Your copy should start at the line with "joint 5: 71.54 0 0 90" and end at the line with "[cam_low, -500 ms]" in the data below. Transcribe only those lines, exactly, pictures excluded.

Extracted material section start

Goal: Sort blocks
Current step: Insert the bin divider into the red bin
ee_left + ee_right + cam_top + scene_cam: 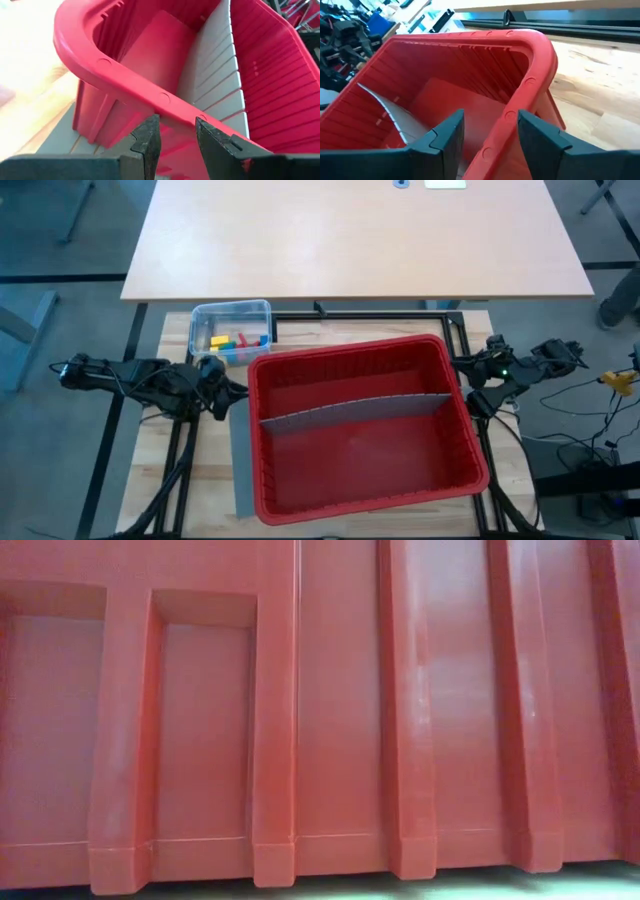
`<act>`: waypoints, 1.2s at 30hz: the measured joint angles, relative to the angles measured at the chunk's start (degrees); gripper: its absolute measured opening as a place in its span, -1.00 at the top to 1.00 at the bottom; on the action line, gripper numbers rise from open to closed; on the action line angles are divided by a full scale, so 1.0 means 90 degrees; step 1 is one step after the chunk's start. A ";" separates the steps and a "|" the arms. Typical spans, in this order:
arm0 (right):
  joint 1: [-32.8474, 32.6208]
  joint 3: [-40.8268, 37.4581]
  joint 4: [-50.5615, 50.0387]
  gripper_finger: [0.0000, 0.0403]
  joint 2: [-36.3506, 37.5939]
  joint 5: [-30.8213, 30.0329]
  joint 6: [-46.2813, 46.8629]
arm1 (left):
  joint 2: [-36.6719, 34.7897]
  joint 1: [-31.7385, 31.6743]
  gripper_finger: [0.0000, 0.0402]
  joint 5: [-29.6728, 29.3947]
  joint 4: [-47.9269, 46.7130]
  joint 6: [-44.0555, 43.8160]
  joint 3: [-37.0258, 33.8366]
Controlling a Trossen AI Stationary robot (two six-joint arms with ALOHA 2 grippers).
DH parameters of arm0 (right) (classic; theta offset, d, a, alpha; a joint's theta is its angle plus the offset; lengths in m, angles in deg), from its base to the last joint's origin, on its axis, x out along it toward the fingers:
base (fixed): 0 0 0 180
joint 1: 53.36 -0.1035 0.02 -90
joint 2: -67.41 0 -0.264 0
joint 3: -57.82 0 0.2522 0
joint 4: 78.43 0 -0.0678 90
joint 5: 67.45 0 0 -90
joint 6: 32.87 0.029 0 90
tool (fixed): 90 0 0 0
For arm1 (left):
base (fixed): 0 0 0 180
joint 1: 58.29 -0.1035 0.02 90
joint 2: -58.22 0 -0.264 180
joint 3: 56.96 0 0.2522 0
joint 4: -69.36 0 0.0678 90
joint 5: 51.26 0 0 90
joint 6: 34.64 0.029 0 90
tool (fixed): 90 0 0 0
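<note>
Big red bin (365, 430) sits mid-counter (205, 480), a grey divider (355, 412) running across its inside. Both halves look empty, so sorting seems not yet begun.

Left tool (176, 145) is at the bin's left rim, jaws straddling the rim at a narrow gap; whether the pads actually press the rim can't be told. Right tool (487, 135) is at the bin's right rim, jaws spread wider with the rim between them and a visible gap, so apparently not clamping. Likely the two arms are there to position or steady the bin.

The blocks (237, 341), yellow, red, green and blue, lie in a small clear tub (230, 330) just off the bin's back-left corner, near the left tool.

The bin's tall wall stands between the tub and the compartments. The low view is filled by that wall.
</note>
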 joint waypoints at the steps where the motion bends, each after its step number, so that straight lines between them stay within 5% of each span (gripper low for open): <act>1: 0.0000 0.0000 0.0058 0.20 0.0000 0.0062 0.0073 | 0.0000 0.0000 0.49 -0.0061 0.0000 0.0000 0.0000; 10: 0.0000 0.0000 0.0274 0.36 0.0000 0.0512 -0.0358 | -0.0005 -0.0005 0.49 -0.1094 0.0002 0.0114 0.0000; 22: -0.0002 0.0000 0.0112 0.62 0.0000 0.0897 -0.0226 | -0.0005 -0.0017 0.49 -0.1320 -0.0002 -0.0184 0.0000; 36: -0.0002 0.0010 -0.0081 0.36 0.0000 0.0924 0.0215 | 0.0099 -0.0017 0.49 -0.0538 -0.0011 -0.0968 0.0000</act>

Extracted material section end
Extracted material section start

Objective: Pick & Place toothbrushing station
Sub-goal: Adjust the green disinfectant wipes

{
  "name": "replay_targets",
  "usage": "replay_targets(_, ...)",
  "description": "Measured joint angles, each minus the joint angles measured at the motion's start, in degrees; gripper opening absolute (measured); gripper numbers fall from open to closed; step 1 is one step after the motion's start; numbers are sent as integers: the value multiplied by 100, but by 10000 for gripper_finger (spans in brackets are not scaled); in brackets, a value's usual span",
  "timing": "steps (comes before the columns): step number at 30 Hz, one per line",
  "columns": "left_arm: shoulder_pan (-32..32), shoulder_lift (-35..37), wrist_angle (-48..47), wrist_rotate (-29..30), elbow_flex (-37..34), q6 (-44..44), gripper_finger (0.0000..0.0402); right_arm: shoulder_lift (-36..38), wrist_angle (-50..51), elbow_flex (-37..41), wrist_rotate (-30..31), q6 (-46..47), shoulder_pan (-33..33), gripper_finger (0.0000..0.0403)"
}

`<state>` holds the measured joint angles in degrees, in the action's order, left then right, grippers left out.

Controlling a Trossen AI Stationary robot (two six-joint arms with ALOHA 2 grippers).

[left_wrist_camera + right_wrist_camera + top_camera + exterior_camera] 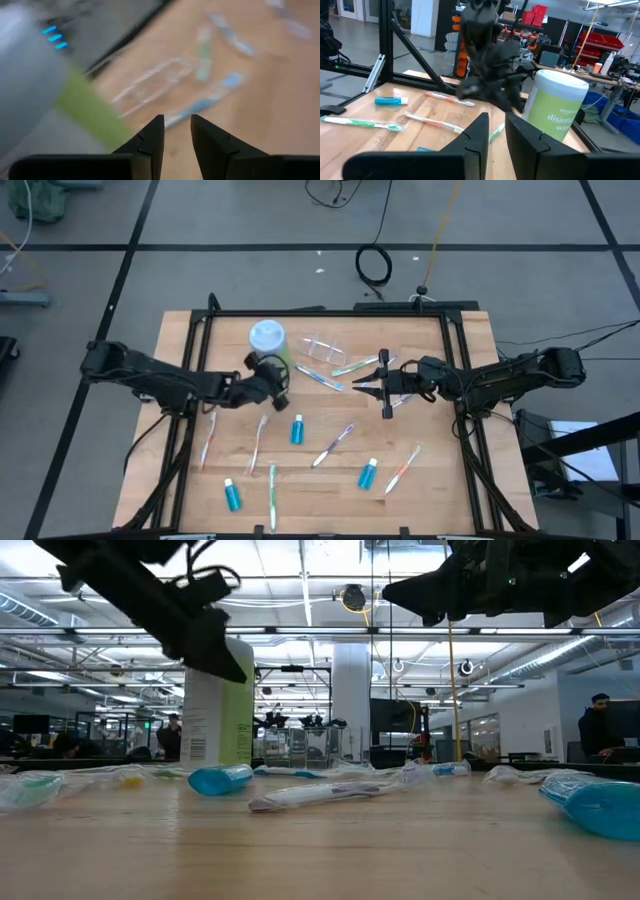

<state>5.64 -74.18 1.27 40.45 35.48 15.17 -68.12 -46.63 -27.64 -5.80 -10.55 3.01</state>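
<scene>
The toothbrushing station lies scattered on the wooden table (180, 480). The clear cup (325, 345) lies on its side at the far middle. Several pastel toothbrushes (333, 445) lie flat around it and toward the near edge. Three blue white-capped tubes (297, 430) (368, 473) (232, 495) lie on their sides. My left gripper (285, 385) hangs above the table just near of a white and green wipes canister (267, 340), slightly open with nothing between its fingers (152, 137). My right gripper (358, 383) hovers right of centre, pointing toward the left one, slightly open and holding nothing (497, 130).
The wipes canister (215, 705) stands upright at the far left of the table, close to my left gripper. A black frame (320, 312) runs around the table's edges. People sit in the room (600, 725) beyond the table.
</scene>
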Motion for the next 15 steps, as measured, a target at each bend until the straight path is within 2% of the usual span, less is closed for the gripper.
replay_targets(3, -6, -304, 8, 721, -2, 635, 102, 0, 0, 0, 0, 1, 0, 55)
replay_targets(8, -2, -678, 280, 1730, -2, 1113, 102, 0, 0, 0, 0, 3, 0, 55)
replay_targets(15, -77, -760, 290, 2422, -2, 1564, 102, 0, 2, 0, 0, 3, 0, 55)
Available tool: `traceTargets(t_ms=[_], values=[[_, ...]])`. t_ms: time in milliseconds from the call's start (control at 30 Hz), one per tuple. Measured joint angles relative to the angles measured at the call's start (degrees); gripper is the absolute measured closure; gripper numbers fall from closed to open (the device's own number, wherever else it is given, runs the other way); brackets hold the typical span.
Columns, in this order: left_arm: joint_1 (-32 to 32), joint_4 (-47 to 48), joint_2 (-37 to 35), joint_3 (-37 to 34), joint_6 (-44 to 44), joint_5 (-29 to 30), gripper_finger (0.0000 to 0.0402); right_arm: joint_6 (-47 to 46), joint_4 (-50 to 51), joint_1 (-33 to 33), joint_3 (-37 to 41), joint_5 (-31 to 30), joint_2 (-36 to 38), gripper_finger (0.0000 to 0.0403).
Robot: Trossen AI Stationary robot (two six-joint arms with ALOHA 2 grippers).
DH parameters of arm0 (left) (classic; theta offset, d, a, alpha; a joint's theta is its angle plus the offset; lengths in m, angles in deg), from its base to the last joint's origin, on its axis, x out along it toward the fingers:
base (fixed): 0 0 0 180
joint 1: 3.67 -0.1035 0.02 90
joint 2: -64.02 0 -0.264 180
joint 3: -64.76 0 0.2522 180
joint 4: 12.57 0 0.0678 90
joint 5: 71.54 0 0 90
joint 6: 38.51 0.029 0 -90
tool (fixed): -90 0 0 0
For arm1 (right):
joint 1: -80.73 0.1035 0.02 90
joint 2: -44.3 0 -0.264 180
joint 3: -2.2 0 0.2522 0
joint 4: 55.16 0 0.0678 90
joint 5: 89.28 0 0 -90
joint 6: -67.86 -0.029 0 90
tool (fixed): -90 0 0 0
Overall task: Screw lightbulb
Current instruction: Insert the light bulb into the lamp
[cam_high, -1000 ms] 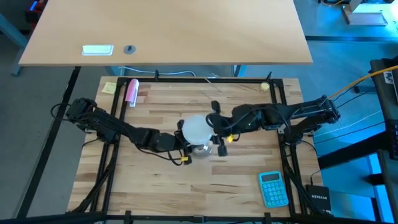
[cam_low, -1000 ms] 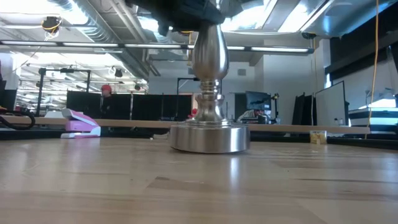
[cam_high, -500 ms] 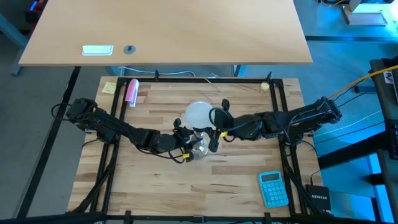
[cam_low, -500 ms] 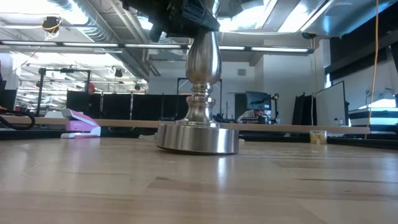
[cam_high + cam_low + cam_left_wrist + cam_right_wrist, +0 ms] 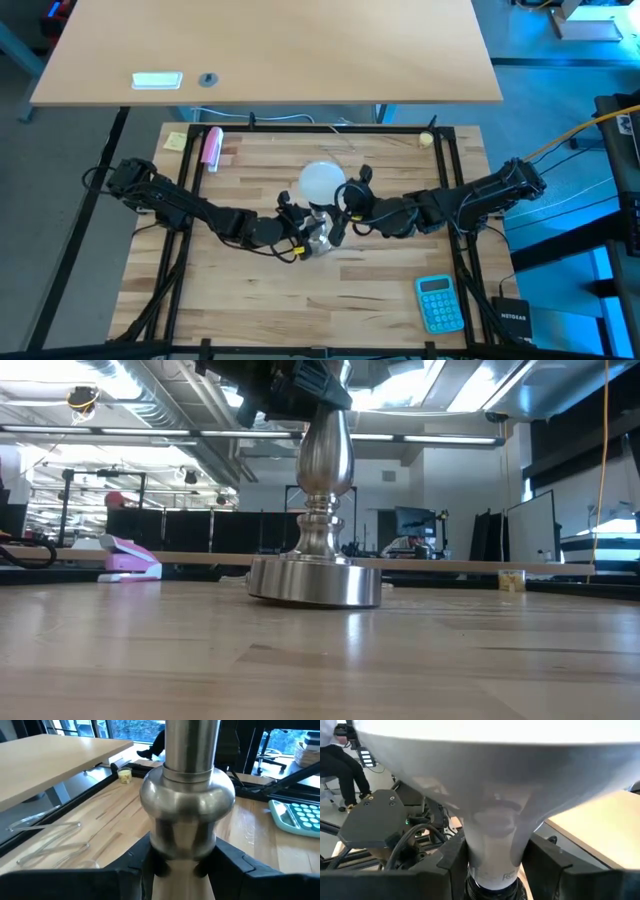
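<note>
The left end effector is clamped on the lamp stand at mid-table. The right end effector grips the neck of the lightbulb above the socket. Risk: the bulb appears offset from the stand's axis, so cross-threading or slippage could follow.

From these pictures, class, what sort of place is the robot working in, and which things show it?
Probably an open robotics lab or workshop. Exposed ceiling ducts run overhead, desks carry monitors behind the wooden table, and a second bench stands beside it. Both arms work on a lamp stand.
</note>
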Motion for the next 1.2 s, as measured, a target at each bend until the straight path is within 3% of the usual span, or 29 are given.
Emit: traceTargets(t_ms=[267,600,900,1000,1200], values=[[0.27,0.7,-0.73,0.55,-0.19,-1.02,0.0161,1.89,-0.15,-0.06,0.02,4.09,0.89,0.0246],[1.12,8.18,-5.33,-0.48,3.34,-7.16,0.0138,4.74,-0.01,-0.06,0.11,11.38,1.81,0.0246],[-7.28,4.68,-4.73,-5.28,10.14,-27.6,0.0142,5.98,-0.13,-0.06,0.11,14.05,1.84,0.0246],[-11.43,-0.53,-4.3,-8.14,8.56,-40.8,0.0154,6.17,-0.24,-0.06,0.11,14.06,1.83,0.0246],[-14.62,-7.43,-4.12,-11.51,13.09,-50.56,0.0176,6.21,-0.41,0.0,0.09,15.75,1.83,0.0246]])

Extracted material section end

Reply to the task »
joint 5: 71.54 0 0 90
joint 6: 38.51 0.029 0 -90
tool (fixed): -90 0 0 0
For arm1 (right):
joint 1: -80.73 0.1035 0.02 90
joint 2: -44.3 0 -0.264 180
joint 3: -2.2 0 0.2522 0
joint 4: 55.16 0 0.0678 90
joint 5: 89.28 0 0 -90
joint 6: -67.86 -0.029 0 90
tool (fixed): -90 0 0 0
Overall task: Screw lightbulb
Current instruction: Insert the light bulb into the lamp
[cam_high, -1000 ms] 
[cam_low, -1000 ms] 
[cam_high, -500 ms] 
[cam_low, -500 ms] 

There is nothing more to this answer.